The number of people who died of swine flu during the 2009 H1N1 pandemic may be about 15 times higher than originally calculated, according to a new study.
Researchers now estimate that 284,500 people worldwide died of infection from the H1N1 virus, commonly called the swine flu, between April 2009 and August 2010. At the time, 18,500 deaths had been laboratory-confirmed as being due to swine flu, according to the study from researchers at the Centers for Disease Control and Prevention (CDC). It was expected that the original number would be revised upward, the researchers said.
In estimating the true number of deaths, the researchers gave a range of 151,700 to 575,400.
Of the global swine flu deaths, the researchers estimated that 59 percent occurred in southeast Asia and in Africa, which together hold 38 percent of the world’s population.
The new numbers could be used “to improve the public health response during future pandemics in parts of the world that suffer more deaths, and to increase the public's awareness of the importance of influenza prevention,” said lead author Fatimah Dawood, a CDC epidemiologist.
Additionally, the researchers confirmed that swine flu killed an unusually high number of young people compared with seasonal flu viruses — 80 percent of those who died were under 65 years old, they said.
The study is published online today (June 25) in the journal the Lancet.
The researchers used data on H1N1 deaths from 12 countries of differing national income levels in making their global estimates. They included data on lower respiratory tract infection mortality rates from the World Health Organization to assess health differences across countries.
The data included medical information on people who experienced flu symptoms, as well as those who died from the flu. In general, the numbers from higher income countries were more accurate; the lack of accuracy in the data from low- and medium-income countries accounts for some of the wide variation in the estimate, according to the report.

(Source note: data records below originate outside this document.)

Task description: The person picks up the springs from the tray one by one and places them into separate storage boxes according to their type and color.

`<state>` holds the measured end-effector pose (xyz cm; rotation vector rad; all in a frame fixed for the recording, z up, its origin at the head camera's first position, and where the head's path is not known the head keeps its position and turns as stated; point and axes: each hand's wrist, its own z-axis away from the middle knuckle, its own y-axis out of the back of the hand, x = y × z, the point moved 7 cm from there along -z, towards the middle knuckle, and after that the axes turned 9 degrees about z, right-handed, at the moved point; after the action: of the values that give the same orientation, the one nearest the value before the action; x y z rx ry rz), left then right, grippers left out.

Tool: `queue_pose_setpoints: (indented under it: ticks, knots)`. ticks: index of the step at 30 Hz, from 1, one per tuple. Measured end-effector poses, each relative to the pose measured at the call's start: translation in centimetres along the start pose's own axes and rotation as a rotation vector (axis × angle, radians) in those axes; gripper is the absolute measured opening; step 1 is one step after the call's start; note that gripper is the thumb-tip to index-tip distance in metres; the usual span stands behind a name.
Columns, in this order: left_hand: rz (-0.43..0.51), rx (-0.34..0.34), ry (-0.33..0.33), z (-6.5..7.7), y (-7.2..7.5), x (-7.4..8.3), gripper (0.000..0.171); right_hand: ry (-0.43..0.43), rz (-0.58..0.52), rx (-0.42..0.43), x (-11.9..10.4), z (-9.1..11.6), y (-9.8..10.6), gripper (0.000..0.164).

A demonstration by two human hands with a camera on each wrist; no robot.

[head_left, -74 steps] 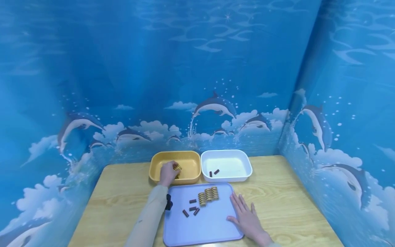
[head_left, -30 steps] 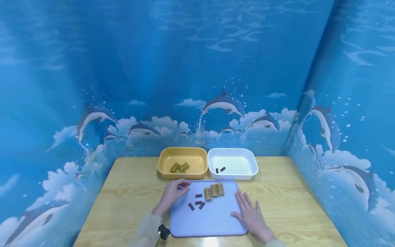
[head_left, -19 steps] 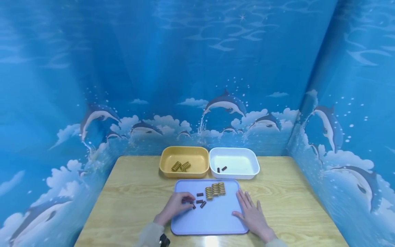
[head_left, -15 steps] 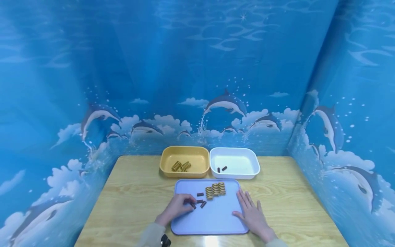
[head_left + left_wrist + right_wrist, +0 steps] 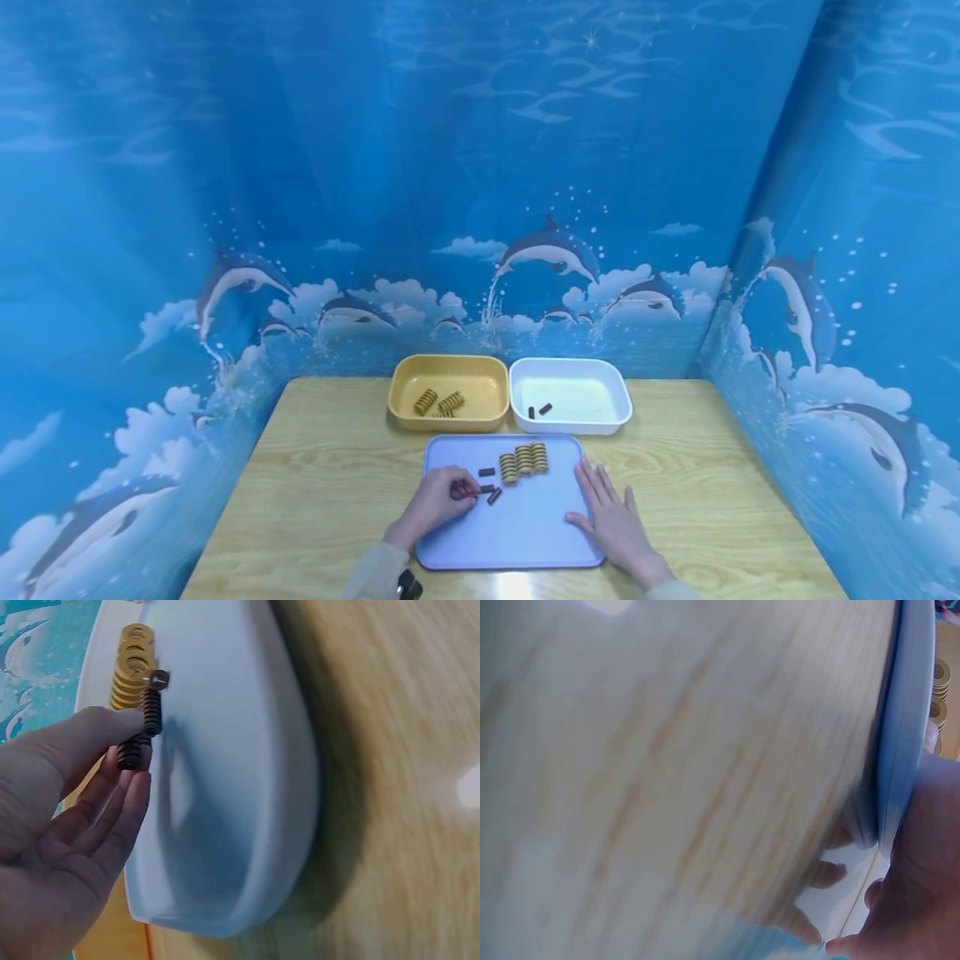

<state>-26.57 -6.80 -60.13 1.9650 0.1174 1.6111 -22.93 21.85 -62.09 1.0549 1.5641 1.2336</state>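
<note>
Over lavender rectangular plastic tray (image 5: pixel 525 546), left hand (image 5: pixel 437 500) pinches dark metal coil spring (image 5: pixel 129 756): likely light, springy lengthwise, best held round middle. Right hand (image 5: pixel 617 529) spread at tray's edge.

A small dark coil spring (image 5: pixel 129 754), tightly wound, is pinched between the thumb and fingers of the left hand (image 5: pixel 444 498), over the left half of the tray (image 5: pixel 517 542). The tray, pale lilac-blue and round-cornered, lies flat, touched along its right edge by the right hand (image 5: pixel 618 527). Three loose dark springs (image 5: pixel 487 472) lie just right of the pinched one
</note>
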Motion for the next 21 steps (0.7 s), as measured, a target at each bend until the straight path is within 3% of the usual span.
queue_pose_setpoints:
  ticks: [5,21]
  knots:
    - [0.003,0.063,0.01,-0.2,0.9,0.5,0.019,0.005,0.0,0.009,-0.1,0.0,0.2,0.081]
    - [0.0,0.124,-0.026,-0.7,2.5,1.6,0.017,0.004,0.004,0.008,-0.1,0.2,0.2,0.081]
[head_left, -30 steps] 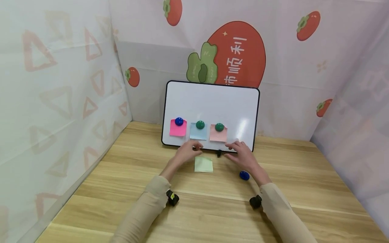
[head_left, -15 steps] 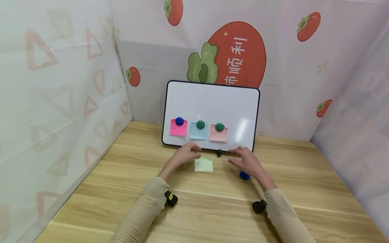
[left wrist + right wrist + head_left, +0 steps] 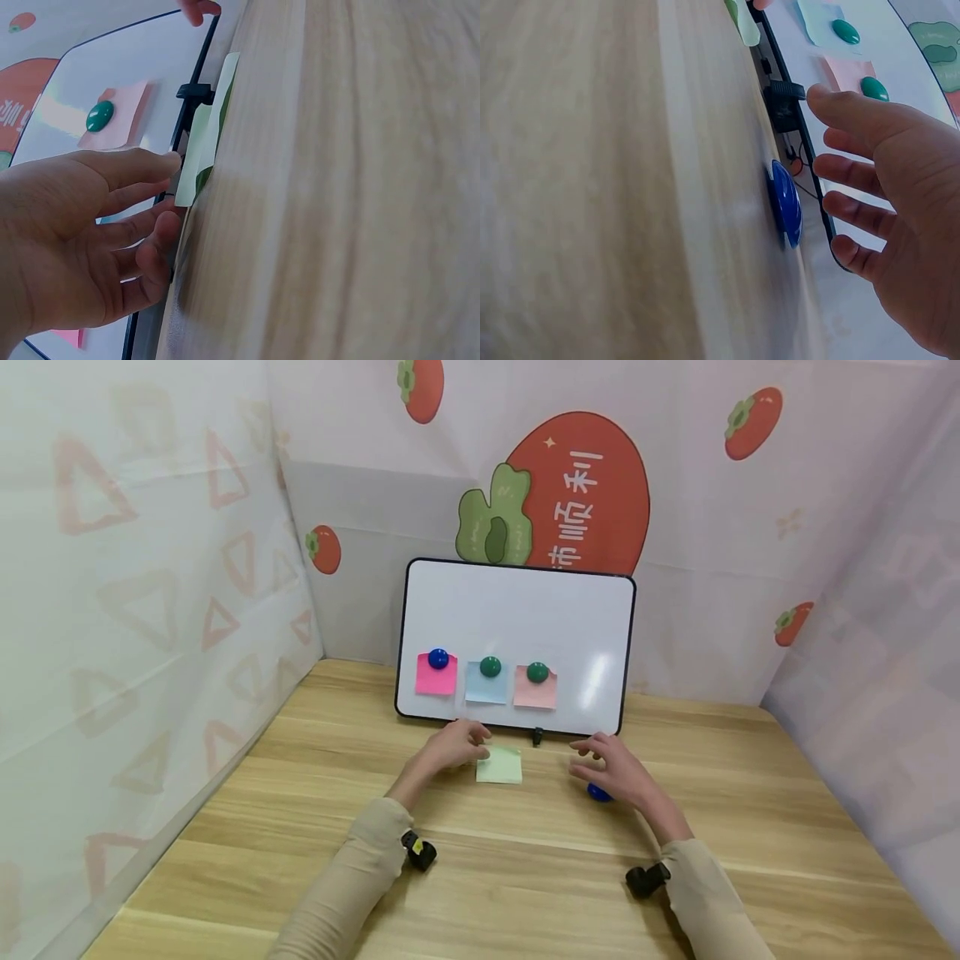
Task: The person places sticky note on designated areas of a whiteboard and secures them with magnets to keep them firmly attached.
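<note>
A pale green sticky note lies on the wooden table in front of the whiteboard. My left hand is at the note's left edge, fingers loosely bent; in the left wrist view the thumb tip overlaps the end of the note. My right hand hovers with spread, slightly bent fingers over a blue round magnet, partly hidden in the head view. From the right wrist, that magnet shows below the fingers, which hold nothing.
The whiteboard leans at the back, a small black foot at its lower edge. On it, magnets hold a hot pink note, a light blue note and a salmon note. Printed cloth walls enclose the table.
Both hands have drawn back from the board's lower edge: the left down to the green note's edge, the right down and rightward over the blue magnet. The notes and magnets stay put.
</note>
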Demonstrator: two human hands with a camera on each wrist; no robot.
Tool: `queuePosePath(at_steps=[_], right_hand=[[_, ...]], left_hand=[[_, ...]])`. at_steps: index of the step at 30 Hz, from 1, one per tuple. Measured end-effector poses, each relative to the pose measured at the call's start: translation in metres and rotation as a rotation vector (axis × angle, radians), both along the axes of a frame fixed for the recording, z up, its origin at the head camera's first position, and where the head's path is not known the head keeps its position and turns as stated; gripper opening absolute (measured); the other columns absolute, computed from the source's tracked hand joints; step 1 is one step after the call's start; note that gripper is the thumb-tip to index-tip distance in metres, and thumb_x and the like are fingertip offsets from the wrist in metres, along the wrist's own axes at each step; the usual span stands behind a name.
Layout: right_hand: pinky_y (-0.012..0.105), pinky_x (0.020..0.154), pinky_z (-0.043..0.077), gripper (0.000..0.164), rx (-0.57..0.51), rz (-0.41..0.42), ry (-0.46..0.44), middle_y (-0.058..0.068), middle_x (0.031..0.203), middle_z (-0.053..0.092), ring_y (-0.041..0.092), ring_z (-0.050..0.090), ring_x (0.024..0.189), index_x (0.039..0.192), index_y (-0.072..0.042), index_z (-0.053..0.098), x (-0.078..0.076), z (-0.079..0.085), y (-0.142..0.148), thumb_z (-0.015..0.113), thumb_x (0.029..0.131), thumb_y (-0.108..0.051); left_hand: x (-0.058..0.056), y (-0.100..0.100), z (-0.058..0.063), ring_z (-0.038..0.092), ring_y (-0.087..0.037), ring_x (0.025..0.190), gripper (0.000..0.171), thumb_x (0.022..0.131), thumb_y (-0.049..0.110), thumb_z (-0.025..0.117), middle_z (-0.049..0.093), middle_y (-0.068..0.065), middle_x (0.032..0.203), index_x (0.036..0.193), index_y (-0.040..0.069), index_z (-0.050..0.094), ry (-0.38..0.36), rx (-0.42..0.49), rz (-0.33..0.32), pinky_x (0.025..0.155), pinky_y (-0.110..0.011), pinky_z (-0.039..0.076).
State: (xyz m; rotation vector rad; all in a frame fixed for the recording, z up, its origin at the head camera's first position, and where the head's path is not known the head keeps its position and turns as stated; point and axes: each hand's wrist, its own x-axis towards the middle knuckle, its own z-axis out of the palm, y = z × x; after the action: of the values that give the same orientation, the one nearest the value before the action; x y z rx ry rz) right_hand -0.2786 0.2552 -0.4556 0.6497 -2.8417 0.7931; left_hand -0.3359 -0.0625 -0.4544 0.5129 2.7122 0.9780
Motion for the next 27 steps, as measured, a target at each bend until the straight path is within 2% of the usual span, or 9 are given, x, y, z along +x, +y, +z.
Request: queuePosePath(at_steps=[3, 7, 12, 18, 22, 27], right_hand=[[0.04, 0.084, 0.046, 0.041, 0.0, 0.011, -0.016, 0.007, 0.111, 0.061, 0.023, 0.053, 0.099, 0.126, -0.008, 0.065, 0.0, 0.0, 0.002, 0.071, 0.092, -0.03], [0.041, 0.085, 0.047, 0.041, -0.005, 0.022, -0.081, 0.009, 0.114, 0.061, 0.023, 0.054, 0.101, 0.127, -0.007, 0.065, 0.002, 0.003, 0.008, 0.071, 0.092, -0.027], [0.034, 0.082, 0.046, 0.047, -0.01, 0.048, -0.156, 0.008, 0.116, 0.058, 0.019, 0.052, 0.095, 0.129, -0.007, 0.063, 0.003, 0.003, 0.02, 0.074, 0.089, -0.03], [0.03, 0.078, 0.045, 0.053, -0.025, 0.093, -0.188, 0.006, 0.11, 0.055, 0.018, 0.05, 0.09, 0.128, -0.006, 0.063, 0.002, 0.0, 0.03, 0.078, 0.085, -0.033], [0.032, 0.08, 0.045, 0.055, -0.025, 0.108, -0.219, 0.006, 0.108, 0.053, 0.019, 0.05, 0.093, 0.129, -0.007, 0.063, 0.002, -0.001, 0.035, 0.078, 0.085, -0.035], [0.036, 0.086, 0.045, 0.055, -0.023, 0.12, -0.258, 0.006, 0.116, 0.054, 0.019, 0.05, 0.099, 0.131, -0.01, 0.062, 0.001, -0.002, 0.041, 0.079, 0.085, -0.035]], left_hand=[[0.0, -0.001, 0.0, 0.06, -0.017, 0.098, 0.036, 0.089, 0.026, 0.073, 0.067, -0.005, 0.115, 0.122, 0.014, 0.068, 0.001, -0.011, 0.002, 0.085, -0.036, 0.05], [0.0, -0.001, -0.001, 0.059, -0.017, 0.096, 0.036, 0.088, 0.023, 0.074, 0.067, -0.004, 0.115, 0.123, 0.014, 0.068, 0.004, -0.021, 0.004, 0.081, -0.033, 0.049], [-0.001, 0.001, -0.002, 0.059, -0.017, 0.099, 0.037, 0.086, 0.02, 0.075, 0.067, -0.004, 0.113, 0.122, 0.014, 0.069, 0.011, -0.036, -0.002, 0.086, -0.036, 0.049], [-0.002, 0.001, -0.002, 0.06, -0.017, 0.098, 0.038, 0.085, 0.016, 0.077, 0.068, -0.005, 0.108, 0.122, 0.011, 0.069, 0.014, -0.053, 0.007, 0.09, -0.037, 0.049], [0.0, 0.0, -0.002, 0.061, -0.016, 0.094, 0.038, 0.084, 0.016, 0.078, 0.07, -0.004, 0.105, 0.121, 0.009, 0.07, 0.017, -0.056, 0.017, 0.088, -0.036, 0.049], [0.001, -0.001, -0.002, 0.061, -0.015, 0.092, 0.033, 0.083, 0.016, 0.078, 0.071, -0.003, 0.104, 0.115, 0.009, 0.073, 0.008, -0.048, 0.034, 0.087, -0.036, 0.051]])
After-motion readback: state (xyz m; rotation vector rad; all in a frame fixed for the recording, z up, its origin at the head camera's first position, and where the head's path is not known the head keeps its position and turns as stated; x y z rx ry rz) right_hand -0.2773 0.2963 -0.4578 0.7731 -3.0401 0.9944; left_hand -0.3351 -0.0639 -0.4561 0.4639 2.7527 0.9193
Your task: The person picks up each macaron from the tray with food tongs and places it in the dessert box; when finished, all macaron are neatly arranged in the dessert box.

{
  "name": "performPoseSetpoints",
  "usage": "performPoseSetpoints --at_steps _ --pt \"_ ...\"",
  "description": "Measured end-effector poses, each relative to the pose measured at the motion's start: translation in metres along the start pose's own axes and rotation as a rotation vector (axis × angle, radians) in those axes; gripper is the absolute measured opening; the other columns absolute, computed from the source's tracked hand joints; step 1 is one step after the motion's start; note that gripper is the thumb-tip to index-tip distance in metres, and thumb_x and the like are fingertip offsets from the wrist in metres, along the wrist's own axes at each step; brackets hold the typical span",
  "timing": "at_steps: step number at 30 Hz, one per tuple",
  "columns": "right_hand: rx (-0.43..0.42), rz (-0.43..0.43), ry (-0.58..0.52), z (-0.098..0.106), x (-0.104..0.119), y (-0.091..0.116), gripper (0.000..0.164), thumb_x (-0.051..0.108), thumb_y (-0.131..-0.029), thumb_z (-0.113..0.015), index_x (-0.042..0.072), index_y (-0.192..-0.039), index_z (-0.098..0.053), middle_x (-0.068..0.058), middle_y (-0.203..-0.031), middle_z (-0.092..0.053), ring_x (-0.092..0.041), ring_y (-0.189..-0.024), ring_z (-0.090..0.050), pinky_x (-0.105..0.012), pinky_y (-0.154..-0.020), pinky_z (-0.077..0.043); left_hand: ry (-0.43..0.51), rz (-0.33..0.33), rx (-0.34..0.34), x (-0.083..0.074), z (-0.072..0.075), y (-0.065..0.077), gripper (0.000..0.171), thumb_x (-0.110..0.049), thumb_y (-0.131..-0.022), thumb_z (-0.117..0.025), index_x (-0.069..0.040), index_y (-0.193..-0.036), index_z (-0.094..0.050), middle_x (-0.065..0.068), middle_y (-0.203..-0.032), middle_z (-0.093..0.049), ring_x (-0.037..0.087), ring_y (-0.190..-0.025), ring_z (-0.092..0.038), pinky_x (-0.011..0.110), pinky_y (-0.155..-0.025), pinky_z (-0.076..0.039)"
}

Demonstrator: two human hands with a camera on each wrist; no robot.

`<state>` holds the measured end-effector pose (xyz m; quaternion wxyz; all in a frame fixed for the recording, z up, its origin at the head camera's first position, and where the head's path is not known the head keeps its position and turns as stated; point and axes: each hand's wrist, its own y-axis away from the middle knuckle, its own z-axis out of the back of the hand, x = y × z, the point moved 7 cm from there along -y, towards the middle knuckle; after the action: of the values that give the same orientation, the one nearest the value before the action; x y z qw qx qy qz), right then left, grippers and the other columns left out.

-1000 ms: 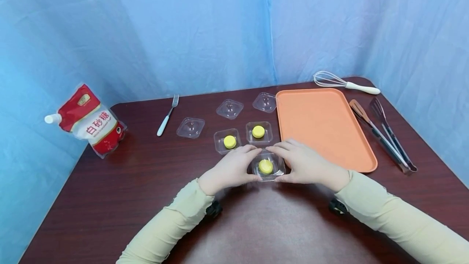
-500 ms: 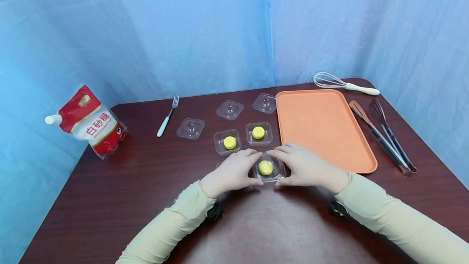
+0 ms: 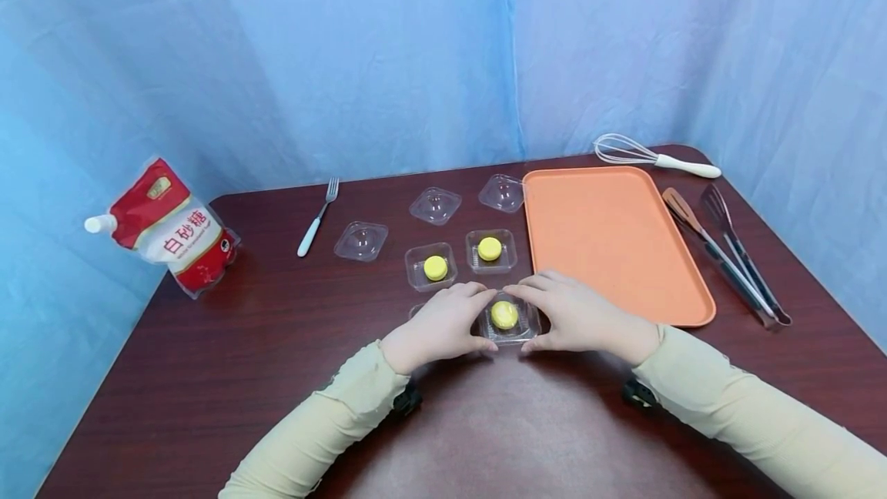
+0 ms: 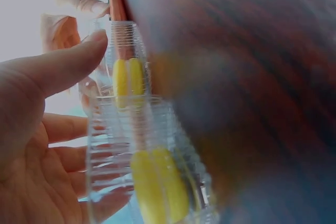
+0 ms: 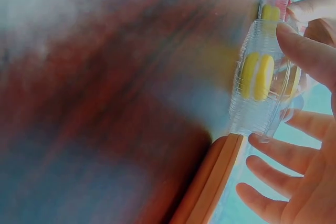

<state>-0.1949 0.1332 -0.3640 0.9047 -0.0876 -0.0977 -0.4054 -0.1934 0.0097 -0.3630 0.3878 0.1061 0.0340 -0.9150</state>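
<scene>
My left hand (image 3: 443, 326) and right hand (image 3: 578, 313) grip opposite sides of a small clear plastic box (image 3: 527, 333). A yellow macaron (image 3: 504, 315) lies inside, under a clear lid. In the right wrist view the thumb is at the lid's edge and the index fingertip near the lower corner. Beyond the hands, two uncovered clear boxes, one on the left (image 3: 412, 277) and one on the right (image 3: 509, 262), each hold a yellow macaron. Another box (image 4: 105, 166), with its macaron (image 4: 157, 184), stands close by the left hand; in the head view that hand mostly covers it.
Three clear domed lids (image 3: 361, 242) lie farther back. An orange tray (image 3: 610, 237) stands at the right, with a whisk (image 3: 665, 160) behind and tongs (image 3: 744, 268) beside it. A fork (image 3: 319, 218) and a red-and-white sugar bag (image 3: 183, 229) are at the left.
Both hands have come slightly nearer on the box, the left also a little leftward. A corner of the box behind the left hand now shows.
</scene>
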Motion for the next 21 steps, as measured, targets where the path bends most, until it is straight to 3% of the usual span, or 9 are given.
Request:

For example, the estimated number of swine flu deaths in Mexico may be far too low, according to a comment by Dr. Cecile Viboud of the National Institutes of Health and Lone Simonsen of George Washington University, which was published along with the study in the journal.
"These results are likely to be refined as more studies from low-income and middle-income regions become available, particularly from China and India, where about a third of the world's population live but where little information is available about the burden of influenza,” Viboud said.